Arizona and Virginia (with Ohio potentially next) are not the only states to have involved professional sports organizations in their sports gambling regimes. Indeed, the Washington, D.C. legislation similarly allowed for retail sportsbooks to open inside (or adjacent to) sports facilities in the District, with William Hill already operating a retail location at Capital One Arena (with an accompanying mobile application available within a two-block radius), and BetMGM has launched online operations within a two-block radius of Nationals Park (with a physical sportsbook to follow), and FanDuel is expected to launch at D.C. United’s Audi Field in the near future. Additionally, in Illinois—where sports wagering is already active—in-stadium sportsbooks are permitted under the legislation, and Maryland recently enacted a law that likewise provides for in-stadium wagering. But Arizona’s move—following in the footsteps in Virginia—to allow professional teams to partner with sportsbook operators to offer mobile wagering statewide is far more expansive than the states to have allowed in-arena sportsbooks.
Although professional sports organizations may today be thought of as natural partners with legal sports wagering operators, it is still somewhat amazing how quickly these arrangements have come to fruition.

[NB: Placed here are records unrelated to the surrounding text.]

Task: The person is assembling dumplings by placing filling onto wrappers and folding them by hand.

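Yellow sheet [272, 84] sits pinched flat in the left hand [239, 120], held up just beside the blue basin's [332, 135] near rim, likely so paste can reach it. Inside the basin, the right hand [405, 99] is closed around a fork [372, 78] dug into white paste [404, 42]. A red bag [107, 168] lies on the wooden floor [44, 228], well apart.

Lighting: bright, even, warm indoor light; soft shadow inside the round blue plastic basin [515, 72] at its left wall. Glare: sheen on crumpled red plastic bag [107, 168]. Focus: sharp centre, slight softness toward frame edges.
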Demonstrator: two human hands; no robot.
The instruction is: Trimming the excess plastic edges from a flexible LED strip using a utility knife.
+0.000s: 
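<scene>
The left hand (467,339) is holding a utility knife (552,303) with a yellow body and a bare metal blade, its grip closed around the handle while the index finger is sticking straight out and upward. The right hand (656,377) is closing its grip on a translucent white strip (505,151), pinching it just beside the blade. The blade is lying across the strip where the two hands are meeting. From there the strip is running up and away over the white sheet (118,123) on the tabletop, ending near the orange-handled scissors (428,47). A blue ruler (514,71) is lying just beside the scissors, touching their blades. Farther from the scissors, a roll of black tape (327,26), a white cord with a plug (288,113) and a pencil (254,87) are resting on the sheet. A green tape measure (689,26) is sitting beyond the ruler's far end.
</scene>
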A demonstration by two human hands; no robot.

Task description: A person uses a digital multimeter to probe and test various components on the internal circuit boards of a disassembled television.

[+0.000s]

This is especially true considering it was mere years ago that the major professional sports leagues—together with the NCAA—remained opposed to legal sports wagering in litigation before the U.S. Supreme Court. The NCAA, unlike the professional leagues, remains opposed to sports wagering, but as more and more professional teams get a piece of the pie, one wonders whether the NCAA may one day see wagering partnerships as a way to bring in additional money to help combat its member-institutions having to shutter non-revenue sports.
In yet another sign of the times that may have been unheard of a few years back, the NFL announced partnerships with Caesars Entertainment, DraftKings, and FanDuel to be official sports betting partners of the league. And now, as fans gradually return to NFL and other leagues’ stadiums in a number of states in 2021 and beyond, opportunities to visit in-stadium sportsbooks—such as that already available at Washington, D.C.’s Capital One Area—may become commonplace, and the Grand Canyon State’s legislation has positioned Arizona’s professional sports franchises at the center of the action.
(Disclosure: My law firm represents the iDevelopment & Economic Association, a trade association that includes legal wagering operators and suppliers.)